DIRECTIONS FOR THIS TASK
Reproduce, exactly and in full, only the lines below from the one containing "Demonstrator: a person" through the one containing "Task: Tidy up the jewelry".

(RECORDED DATA begins)

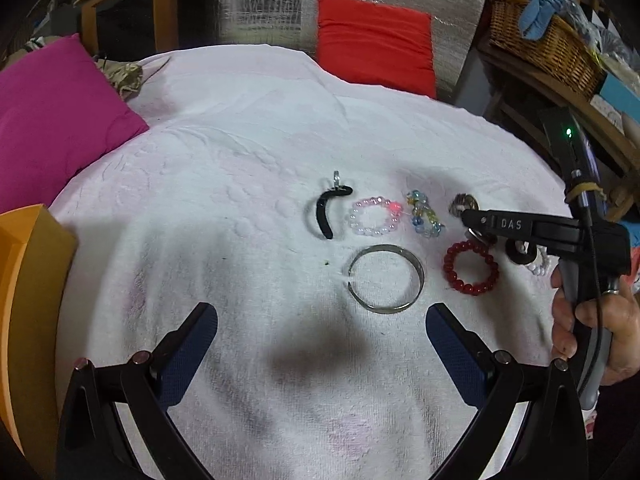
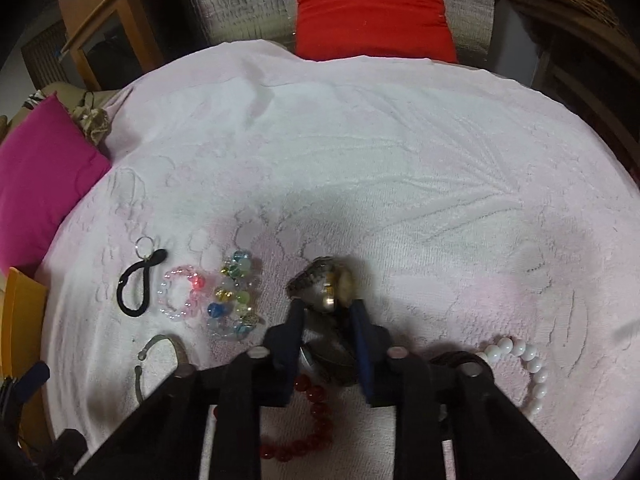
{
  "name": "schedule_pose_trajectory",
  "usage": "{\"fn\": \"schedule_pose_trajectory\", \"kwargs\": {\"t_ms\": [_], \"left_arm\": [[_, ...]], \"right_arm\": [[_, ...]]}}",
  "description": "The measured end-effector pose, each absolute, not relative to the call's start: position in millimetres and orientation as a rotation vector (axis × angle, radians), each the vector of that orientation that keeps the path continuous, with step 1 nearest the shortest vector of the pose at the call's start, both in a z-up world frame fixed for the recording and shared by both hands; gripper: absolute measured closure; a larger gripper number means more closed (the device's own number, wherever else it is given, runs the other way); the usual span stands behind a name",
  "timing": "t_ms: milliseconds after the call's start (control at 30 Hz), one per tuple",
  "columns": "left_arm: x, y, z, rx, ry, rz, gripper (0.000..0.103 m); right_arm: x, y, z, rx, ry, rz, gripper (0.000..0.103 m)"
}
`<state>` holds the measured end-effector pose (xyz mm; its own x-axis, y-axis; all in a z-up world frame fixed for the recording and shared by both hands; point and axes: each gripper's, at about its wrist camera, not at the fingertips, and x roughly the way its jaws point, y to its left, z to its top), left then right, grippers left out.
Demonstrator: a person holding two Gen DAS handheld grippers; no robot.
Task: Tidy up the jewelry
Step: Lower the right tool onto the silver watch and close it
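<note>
Covering the surface, a white towel (image 1: pixel 248 152) meets cushions (image 1: pixel 372 40).

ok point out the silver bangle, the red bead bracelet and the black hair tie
silver bangle (image 1: pixel 416 280), left wrist view, on the right side of its metal band
red bead bracelet (image 1: pixel 450 271), left wrist view, on the beads at its left
black hair tie (image 2: pixel 125 300), right wrist view, on the lower left of its loop

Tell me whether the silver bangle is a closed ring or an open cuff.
Open cuff. The silver bangle lies flat on the white towel, with a gap in its band on the side toward the orange box.
</note>
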<state>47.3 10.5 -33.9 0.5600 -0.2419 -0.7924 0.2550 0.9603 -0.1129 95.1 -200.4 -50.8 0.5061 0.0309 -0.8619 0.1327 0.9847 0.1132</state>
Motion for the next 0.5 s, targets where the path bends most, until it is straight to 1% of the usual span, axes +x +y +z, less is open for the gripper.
{"fn": "schedule_pose_trajectory", "kwargs": {"t_ms": [67,500], "left_arm": [[49,7,-37,0.018,0.949,-0.303,0.000],[61,-15,-48,-0.012,0.966,-0.339,0.000]], "right_arm": [[93,-204,-50,0.190,1.026,-0.061,0.091],[58,-213,-13,0.277,0.893,-0.038,0.091]]}}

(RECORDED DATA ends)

THE ANSWER
Demonstrator: a person holding two Gen DAS handheld grippers; no robot.
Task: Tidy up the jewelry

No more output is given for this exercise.